*Listed records*.
Start of Block
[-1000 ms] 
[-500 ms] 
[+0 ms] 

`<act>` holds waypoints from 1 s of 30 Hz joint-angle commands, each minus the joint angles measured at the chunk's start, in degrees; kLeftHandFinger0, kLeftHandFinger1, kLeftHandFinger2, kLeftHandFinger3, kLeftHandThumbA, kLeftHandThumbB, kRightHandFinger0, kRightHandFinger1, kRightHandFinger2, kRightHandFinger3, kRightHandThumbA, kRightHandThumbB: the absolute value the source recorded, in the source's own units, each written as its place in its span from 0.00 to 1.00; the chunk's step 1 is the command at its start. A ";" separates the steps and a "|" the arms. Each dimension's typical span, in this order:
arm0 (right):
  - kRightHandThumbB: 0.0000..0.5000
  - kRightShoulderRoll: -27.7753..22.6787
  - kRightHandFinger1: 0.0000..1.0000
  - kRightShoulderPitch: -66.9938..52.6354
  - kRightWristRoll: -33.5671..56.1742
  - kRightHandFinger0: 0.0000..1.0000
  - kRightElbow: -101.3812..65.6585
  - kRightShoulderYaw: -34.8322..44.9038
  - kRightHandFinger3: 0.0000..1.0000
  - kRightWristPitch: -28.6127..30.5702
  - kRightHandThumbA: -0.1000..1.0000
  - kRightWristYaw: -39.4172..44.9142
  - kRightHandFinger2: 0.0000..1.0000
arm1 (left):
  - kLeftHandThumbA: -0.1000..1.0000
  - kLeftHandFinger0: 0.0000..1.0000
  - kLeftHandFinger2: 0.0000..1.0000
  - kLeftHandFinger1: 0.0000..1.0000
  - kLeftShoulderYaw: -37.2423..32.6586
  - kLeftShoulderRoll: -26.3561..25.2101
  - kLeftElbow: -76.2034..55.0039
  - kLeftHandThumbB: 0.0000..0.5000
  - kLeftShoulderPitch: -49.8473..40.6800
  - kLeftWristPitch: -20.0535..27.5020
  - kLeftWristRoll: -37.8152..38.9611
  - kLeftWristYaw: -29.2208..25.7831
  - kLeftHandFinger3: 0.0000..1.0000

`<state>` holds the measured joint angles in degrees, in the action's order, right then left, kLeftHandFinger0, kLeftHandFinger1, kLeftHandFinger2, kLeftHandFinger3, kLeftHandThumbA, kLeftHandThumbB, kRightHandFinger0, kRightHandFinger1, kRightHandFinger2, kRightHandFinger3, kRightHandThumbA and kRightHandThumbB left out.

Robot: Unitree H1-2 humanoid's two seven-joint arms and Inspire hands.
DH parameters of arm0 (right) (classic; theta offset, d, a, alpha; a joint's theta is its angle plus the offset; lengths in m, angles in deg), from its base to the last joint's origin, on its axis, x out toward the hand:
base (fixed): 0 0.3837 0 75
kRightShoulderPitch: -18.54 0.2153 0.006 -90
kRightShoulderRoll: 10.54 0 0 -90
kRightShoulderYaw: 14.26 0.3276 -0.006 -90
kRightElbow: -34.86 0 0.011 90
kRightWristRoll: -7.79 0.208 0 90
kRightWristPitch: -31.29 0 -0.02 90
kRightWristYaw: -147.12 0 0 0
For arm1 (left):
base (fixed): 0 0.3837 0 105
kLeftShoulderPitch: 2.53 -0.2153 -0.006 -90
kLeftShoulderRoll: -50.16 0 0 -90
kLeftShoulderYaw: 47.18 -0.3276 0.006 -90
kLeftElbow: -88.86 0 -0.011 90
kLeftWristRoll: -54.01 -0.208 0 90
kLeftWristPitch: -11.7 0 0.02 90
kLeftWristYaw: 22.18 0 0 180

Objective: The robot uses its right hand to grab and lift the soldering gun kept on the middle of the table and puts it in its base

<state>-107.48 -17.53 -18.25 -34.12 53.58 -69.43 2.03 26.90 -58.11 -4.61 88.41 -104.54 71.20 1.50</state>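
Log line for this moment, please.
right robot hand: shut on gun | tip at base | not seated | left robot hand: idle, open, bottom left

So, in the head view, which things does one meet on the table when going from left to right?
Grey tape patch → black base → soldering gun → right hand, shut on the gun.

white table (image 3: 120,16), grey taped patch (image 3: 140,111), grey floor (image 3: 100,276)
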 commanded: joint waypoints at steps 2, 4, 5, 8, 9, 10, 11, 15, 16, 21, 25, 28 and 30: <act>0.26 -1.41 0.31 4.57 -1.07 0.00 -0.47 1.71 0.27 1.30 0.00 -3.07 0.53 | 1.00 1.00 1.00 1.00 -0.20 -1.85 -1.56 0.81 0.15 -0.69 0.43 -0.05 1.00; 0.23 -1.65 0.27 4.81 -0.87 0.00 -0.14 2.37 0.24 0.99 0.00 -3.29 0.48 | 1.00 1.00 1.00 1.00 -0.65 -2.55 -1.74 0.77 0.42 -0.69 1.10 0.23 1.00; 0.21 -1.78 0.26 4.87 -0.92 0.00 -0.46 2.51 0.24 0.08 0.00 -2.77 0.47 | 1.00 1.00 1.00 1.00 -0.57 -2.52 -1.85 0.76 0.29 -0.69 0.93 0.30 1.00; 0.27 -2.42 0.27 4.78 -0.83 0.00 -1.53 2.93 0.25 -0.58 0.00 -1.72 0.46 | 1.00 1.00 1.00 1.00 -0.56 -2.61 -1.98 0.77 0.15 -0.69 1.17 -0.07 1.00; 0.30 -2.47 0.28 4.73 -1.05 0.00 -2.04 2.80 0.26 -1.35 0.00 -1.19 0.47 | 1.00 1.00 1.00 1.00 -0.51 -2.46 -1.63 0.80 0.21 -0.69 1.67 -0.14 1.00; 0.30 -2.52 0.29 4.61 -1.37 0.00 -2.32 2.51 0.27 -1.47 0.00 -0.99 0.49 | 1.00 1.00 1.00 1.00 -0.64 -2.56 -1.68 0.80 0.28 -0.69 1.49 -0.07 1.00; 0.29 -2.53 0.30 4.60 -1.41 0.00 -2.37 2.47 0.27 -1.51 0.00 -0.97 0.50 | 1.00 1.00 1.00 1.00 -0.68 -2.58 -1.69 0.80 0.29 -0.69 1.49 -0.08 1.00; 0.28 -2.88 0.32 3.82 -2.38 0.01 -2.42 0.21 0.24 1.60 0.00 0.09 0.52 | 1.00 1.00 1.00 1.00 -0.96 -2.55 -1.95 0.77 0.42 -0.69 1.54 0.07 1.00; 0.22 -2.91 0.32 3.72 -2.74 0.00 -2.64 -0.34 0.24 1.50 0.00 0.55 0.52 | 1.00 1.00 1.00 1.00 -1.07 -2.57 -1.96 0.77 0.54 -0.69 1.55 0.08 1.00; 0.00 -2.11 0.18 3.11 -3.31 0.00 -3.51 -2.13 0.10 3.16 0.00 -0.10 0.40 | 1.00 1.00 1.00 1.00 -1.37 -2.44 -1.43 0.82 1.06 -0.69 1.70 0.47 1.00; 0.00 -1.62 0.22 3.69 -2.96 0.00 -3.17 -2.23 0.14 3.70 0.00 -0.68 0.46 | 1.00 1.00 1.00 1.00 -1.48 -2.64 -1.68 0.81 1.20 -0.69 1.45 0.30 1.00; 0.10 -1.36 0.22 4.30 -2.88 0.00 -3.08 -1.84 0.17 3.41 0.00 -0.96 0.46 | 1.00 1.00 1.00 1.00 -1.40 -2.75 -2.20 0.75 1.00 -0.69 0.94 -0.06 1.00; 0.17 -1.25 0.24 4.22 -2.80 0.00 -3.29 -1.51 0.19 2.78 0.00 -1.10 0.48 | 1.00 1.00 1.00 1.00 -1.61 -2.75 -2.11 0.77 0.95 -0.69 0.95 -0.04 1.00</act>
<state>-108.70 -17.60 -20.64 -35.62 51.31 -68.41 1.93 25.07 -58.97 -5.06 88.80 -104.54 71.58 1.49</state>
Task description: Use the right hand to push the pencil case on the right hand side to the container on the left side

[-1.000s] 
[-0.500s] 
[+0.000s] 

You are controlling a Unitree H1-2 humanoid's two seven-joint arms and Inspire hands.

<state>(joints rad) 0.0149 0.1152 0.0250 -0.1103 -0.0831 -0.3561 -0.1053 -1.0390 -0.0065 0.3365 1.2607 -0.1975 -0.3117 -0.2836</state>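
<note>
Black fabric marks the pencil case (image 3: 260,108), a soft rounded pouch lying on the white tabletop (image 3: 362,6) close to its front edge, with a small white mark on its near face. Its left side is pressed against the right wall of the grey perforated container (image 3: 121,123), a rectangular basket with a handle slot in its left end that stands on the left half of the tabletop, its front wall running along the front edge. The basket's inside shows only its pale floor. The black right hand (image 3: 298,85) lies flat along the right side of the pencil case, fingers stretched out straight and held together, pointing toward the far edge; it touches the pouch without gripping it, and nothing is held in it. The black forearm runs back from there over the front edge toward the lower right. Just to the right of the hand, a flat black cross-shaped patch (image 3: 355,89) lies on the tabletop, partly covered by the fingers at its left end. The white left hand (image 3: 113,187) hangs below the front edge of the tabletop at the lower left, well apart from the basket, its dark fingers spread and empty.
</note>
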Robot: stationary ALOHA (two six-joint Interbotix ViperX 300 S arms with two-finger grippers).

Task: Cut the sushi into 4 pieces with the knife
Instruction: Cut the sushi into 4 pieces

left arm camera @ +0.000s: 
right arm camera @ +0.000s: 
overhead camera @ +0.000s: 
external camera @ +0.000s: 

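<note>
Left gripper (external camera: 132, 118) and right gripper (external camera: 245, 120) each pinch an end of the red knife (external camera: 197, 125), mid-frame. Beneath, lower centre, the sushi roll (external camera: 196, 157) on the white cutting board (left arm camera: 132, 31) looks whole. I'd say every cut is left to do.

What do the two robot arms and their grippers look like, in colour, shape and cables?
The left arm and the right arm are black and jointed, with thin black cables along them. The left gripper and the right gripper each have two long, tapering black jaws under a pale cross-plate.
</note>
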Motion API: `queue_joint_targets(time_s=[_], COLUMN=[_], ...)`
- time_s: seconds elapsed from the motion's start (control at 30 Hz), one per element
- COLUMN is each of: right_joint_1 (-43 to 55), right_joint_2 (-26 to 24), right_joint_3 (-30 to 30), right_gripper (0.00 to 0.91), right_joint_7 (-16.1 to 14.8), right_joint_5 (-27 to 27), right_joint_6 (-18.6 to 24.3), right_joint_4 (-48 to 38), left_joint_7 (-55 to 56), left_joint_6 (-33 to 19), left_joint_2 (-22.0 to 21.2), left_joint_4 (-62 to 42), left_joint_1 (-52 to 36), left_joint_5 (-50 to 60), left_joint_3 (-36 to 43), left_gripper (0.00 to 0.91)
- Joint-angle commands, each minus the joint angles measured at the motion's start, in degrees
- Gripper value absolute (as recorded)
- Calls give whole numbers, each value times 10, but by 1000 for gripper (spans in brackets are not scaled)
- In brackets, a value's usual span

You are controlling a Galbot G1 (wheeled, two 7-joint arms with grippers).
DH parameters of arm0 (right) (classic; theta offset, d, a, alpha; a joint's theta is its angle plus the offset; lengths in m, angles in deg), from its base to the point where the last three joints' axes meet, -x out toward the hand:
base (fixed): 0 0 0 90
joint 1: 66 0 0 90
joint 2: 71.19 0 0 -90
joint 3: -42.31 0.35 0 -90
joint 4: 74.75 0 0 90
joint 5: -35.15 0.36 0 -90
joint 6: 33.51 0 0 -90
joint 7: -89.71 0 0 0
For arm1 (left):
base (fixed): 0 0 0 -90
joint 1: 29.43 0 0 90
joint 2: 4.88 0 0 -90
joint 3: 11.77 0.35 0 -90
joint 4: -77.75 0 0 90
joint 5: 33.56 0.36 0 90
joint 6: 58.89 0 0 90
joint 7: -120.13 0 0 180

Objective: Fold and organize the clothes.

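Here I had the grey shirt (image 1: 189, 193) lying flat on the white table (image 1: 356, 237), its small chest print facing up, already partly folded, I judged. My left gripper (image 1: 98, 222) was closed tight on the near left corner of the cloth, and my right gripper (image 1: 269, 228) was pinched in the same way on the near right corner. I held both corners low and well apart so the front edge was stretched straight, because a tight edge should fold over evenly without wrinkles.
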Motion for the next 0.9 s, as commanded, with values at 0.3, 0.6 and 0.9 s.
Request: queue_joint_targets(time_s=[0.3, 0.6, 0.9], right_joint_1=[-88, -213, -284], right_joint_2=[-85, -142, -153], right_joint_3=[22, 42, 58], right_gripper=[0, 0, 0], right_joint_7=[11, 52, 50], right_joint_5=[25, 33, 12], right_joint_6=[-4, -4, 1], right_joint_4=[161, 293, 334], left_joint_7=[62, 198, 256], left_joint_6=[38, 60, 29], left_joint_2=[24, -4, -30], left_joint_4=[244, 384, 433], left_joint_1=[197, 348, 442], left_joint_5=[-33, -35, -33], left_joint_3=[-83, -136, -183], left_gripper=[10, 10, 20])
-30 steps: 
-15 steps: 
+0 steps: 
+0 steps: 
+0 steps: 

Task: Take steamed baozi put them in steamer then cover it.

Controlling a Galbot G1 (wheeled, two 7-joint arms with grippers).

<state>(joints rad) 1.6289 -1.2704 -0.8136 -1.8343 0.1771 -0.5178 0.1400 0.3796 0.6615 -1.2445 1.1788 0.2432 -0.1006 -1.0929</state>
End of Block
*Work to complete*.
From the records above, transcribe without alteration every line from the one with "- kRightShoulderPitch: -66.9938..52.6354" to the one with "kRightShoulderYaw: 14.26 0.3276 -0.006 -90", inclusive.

*Task response*.
  - kRightShoulderPitch: -66.9938..52.6354
  - kRightWristRoll: -33.5671..56.1742
  - kRightHandFinger0: 0.0000..1.0000
  - kRightElbow: -101.3812..65.6585
  - kRightShoulderYaw: -34.8322..44.9038
  - kRightHandFinger3: 0.0000..1.0000
  - kRightWristPitch: -28.6127..30.5702
  - kRightHandThumbA: -0.1000..1.0000
  - kRightWristYaw: -39.4172..44.9142
  - kRightHandFinger2: 0.0000..1.0000
arm1 (left):
  - kLeftHandThumbA: -0.1000..1.0000
  - kLeftHandFinger0: 0.0000..1.0000
  - kLeftHandFinger2: 0.0000..1.0000
  - kLeftHandFinger1: 0.0000..1.0000
  - kLeftShoulderYaw: -37.2423..32.6586
  - kLeftShoulderRoll: -26.3561..25.2101
  - kLeftElbow: -76.2034..55.0039
  - kLeftHandThumbB: 0.0000..0.5000
  - kLeftShoulderPitch: -49.8473..40.6800
  - kLeftWristPitch: -20.0535..27.5020
  - kLeftWristRoll: -37.8152..38.9611
  - kLeftWristYaw: -29.2208..25.7831
  - kLeftHandFinger3: 0.0000..1.0000

`<state>` holds the measured joint angles in degrees, in the action's order, right then left, kLeftHandFinger0, kLeftHandFinger1, kLeftHandFinger2, kLeftHandFinger3, kLeftHandThumbA, kLeftHandThumbB, kRightHandFinger0, kRightHandFinger1, kRightHandFinger2, kRightHandFinger3, kRightHandThumbA and kRightHandThumbB left out.

Robot: Unitree H1-2 humanoid's two seven-joint arms and Inspire hands.
DH parameters of arm0 (right) (classic; theta offset, d, a, alpha; a joint's theta is its angle plus the offset; lengths in m, angles in deg), from its base to the last joint's origin, on its axis, x out toward the hand:
base (fixed): 0 0.3837 0 75
kRightShoulderPitch: -18.54 0.2153 0.006 -90
kRightShoulderRoll: 10.54 0 0 -90
kRightShoulderYaw: 14.26 0.3276 -0.006 -90

The output requires no additions.